A child’s picture of a face, or a person, is instantly recognisable as such, even though reduced to a few schematic shapes. A sketch artist will make a few straight lines and a curve, and we know we are looking at a house beside a beach, even though there are no colours or textures to help us. The animal kingdom shows us the same thing. Show a toad a horizontal line moving sideways, and it reacts as though it was a worm. Turn the line vertical and move it in the same way, and the toad ignores it (see this Wikipedia article or this video for details). Arrange a dark circle over a mouse and increase its size, and it reacts with fear and aggression, as though something was looming over it (see this article, in the section headed Visual threat cues).

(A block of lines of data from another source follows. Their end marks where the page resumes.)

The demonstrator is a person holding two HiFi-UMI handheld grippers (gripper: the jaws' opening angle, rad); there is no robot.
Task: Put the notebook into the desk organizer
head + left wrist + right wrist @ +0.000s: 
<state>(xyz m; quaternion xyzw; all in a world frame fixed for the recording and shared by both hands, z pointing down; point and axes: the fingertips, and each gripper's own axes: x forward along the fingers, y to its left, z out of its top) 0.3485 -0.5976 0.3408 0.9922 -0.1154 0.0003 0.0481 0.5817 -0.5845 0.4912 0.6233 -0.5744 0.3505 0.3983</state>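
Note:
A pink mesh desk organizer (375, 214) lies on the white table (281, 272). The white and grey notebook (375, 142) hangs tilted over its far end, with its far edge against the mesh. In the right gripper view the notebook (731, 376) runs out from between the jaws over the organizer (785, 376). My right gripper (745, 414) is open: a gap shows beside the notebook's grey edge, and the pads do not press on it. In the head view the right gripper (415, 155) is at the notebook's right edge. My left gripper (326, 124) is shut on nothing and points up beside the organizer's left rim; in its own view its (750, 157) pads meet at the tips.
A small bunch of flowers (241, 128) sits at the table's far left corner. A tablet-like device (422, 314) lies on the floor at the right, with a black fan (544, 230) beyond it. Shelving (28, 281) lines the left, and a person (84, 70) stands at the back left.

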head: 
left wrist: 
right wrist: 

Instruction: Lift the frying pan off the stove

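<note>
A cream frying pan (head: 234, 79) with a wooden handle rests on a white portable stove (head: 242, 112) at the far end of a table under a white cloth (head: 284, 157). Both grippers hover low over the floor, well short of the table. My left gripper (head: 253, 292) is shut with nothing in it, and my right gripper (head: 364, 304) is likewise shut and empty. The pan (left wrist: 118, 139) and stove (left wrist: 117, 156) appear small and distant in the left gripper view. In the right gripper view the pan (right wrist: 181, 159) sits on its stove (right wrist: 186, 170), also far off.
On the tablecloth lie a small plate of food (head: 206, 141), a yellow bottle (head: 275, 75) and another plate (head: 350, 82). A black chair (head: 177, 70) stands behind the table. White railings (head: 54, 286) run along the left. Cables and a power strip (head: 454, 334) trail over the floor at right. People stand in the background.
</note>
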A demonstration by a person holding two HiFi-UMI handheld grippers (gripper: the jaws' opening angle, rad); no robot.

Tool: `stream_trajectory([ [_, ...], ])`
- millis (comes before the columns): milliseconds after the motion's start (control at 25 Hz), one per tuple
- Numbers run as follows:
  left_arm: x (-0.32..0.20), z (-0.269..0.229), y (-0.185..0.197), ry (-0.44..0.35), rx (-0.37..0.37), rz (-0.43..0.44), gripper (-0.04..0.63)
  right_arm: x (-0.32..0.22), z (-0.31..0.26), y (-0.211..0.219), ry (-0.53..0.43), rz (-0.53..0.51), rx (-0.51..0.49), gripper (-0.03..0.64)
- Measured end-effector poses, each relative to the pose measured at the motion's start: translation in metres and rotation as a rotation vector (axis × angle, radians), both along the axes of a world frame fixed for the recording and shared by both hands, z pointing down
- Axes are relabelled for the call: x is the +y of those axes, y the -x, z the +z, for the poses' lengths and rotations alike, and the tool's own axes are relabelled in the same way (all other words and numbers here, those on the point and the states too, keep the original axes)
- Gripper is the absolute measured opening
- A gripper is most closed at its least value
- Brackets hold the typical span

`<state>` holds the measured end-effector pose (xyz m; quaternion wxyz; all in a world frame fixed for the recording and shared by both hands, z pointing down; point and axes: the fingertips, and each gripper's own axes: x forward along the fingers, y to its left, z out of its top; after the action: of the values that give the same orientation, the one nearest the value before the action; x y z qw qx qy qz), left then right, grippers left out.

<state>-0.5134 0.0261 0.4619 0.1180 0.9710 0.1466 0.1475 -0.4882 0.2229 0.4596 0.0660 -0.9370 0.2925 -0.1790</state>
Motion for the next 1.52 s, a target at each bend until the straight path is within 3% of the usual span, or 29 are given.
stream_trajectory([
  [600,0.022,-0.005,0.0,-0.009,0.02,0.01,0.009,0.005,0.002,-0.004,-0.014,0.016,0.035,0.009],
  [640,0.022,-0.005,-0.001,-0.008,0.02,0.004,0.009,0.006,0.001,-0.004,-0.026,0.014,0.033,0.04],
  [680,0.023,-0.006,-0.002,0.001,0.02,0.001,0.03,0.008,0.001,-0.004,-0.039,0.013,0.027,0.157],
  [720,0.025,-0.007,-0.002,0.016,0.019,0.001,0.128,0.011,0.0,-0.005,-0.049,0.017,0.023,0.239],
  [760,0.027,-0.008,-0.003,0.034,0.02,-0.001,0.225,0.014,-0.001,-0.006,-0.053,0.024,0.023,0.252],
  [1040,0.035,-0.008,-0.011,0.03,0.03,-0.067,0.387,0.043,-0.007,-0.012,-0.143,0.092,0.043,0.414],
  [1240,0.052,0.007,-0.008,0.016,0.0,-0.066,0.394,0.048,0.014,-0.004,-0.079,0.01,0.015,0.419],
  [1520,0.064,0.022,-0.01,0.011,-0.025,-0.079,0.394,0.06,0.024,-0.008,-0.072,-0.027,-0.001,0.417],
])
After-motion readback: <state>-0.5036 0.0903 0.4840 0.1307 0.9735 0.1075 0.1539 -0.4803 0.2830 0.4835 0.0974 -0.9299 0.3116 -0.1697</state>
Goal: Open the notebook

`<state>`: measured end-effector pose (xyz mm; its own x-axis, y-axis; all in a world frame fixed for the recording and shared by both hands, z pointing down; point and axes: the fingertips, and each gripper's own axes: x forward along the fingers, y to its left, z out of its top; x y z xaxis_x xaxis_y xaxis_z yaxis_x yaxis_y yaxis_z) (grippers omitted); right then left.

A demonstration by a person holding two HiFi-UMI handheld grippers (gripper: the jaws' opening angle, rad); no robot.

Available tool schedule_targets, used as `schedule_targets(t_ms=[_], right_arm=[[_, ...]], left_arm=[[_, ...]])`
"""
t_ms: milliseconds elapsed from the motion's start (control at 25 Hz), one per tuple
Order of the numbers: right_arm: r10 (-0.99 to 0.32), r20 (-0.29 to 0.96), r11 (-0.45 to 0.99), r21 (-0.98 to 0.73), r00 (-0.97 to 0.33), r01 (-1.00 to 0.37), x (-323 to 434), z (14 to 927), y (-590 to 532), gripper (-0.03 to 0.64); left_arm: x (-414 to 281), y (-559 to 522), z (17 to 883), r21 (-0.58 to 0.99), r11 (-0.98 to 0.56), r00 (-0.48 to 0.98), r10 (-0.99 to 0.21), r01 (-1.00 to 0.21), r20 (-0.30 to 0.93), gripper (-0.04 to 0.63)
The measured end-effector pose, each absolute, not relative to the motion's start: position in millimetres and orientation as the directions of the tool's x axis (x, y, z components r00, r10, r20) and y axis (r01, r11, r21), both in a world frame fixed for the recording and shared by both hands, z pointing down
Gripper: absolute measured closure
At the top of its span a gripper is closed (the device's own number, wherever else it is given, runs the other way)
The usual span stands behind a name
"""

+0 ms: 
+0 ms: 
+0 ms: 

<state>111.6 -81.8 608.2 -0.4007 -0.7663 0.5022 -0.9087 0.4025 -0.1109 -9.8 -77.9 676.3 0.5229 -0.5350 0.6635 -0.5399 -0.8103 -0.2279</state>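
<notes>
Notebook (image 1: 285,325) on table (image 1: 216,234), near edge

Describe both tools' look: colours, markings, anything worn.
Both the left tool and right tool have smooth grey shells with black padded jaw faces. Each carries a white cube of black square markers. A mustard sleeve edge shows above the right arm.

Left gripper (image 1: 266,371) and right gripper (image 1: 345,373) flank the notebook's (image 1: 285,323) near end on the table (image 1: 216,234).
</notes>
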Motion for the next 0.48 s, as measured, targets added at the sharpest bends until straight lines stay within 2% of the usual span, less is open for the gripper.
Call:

It’s not difficult to see why – if you think you might be somebody’s prey, you react to the first sign of the predator. If you’re wrong, all you’ve lost is some time and adrenalin. If you ignore the first signs and you’re wrong, it’s game over!
So it makes sense that our visual sense, including nervous system as well as eyes, reduces the world to a few key features. We skim over fine detail at first glance, and only really notice it when we need to – when we deliberately turn our attention to it.
Also,there’s something to be learned from how light and sound work differently for us. At a very fundamental level, light adds up to give a single composite result. We mix red and yellow paint to give orange, or red and green light on a computer screen to give yellow. The colour tints, or the light waves, add up to make a single average colour. Not so with sound. Play the note middle C on a keyboard, then start playing the G above it. You end up with a chord – you don’t end up with a single note which is a blend of the two. So adding visual signals, and adding audible ones, give completely different effects.
Finally, the range of what we can perceive is entirely different. The most extreme violet light that we can see has about twice the frequency of the most extreme red. Doubling frequency gives us an octave change, so that means we can see one octave of visible light out of the entire spectrum. But a keen listener under ideal circumstances can hear a range of seven or eight octaves of sound, from about 12 Hz to nearly 30kHz. Some creatures do a bit better than us in both light and sound detection, but the basic message is the same – we hear a much more varied spectrum than we see.
Now, the technical message behind that speaker’s statement related to Alexa skills. To retain a user’s interest, the skill has to not sound the same every time. The eye prefers repetition, so our phone apps look the same each time we start them. But the ear prefers variety, so our voice skills have to mirror that, and say something a little bit different each time.
I wonder how that applies to writing?